Ia menghampiriku, seperti yang sudah aku duga. Ia tersenyum dan menyapaku dengan sebuah kalimat dalam bahasa Belanda, yang tentu saja aku tak mengerti. Memang aku kemari untuk mengikuti kursus 6 bulan mengenai Sejarah Eropa yang diadakan dengan bahasa Inggris sebagai bahasa pengantarnya, sehingga aku tidak merasa perlu untuk mengambil kursus bahasa Belanda sebelumnya. Lagipula Netherland Education Center di Jakarta telah menginfomasikan kepadaku bahwa aku tak akan mengalami kesulitan di Belanda jika aku menguasai bahasa Inggris. Dan memang sejauh ini tampaknya setiap orang yang kutemui bisa mengerti bahasa Inggris.
“Maaf, saya tidak bisa bahasa Belanda” kataku dalam bahasa Indonesia. (Aku menengadah karena ia 8 sampai 12 senti lebih tinggi.) Mungkin kulakukan itu karena iseng saja.

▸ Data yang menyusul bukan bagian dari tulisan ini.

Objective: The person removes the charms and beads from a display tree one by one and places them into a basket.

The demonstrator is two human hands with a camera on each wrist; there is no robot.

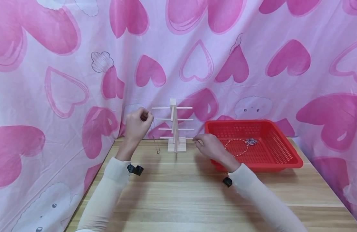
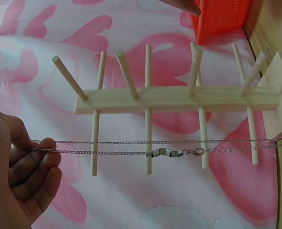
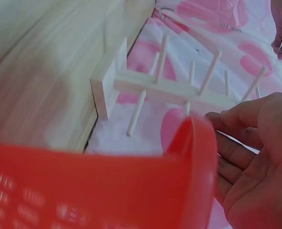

Tahu kalau aku tidak bisa bahasa Belanda, pemuda itu kelihatan senang. Dan segera ia menggunakan bahasa Inggris.
“Bahasa Inggris mungkin? Ha, kau bisa bahasa Inggris rupanya. Bukan orang sini?”
“Bukan.”
“Ha! Selamat datang kalau begitu. Pertama kali di Belanda?”
“Ya.”
Mungkin seharusnya aku berbohong dengan mengatakan bahwa aku bukan pertama kalinya ke negeri ini. Tapi buat apa? Toh ia tidak membuat aku takut. Bagiku orang bule hanya cocok untuk jadi turis, bukan preman seperti yang satu ini. Kalau preman Medan atau Ambon, ya aku takut, tapi kalau preman bule? Aku pikir kalau aku biasa ke mana-mana di jalanan kota Jakarta yang lebih keras tanpa rasa was-was, kenapa justru di negara yang “lebih maju” ini aku harus takut?
“Begini kawan,” sambungnya, “saya sudah sehari tidak makan. Bisakah kamu memberi saya satu atau dua gulden untuk membeli kopi agar badan ini hangat?”
“Bukannya pemuda di sana tadi sudah memberi kamu uang? Saya baru tiba, hanya uang inilah yang saya miliki.” Kataku sambil membuka dompet dan menunjukkan uang 500 rupiah. Uang dolar tidak aku taruh di dompet, melainkan di kantong rompi yang aku kenakan.
“Buat apa uang ini? Benarkah kamu tidak punya gulden sama sekali?”
“Tidak.”
“Baiklah, tapi kalau kamu bohong, awas, saya akan kembali.” Katanya mengancam.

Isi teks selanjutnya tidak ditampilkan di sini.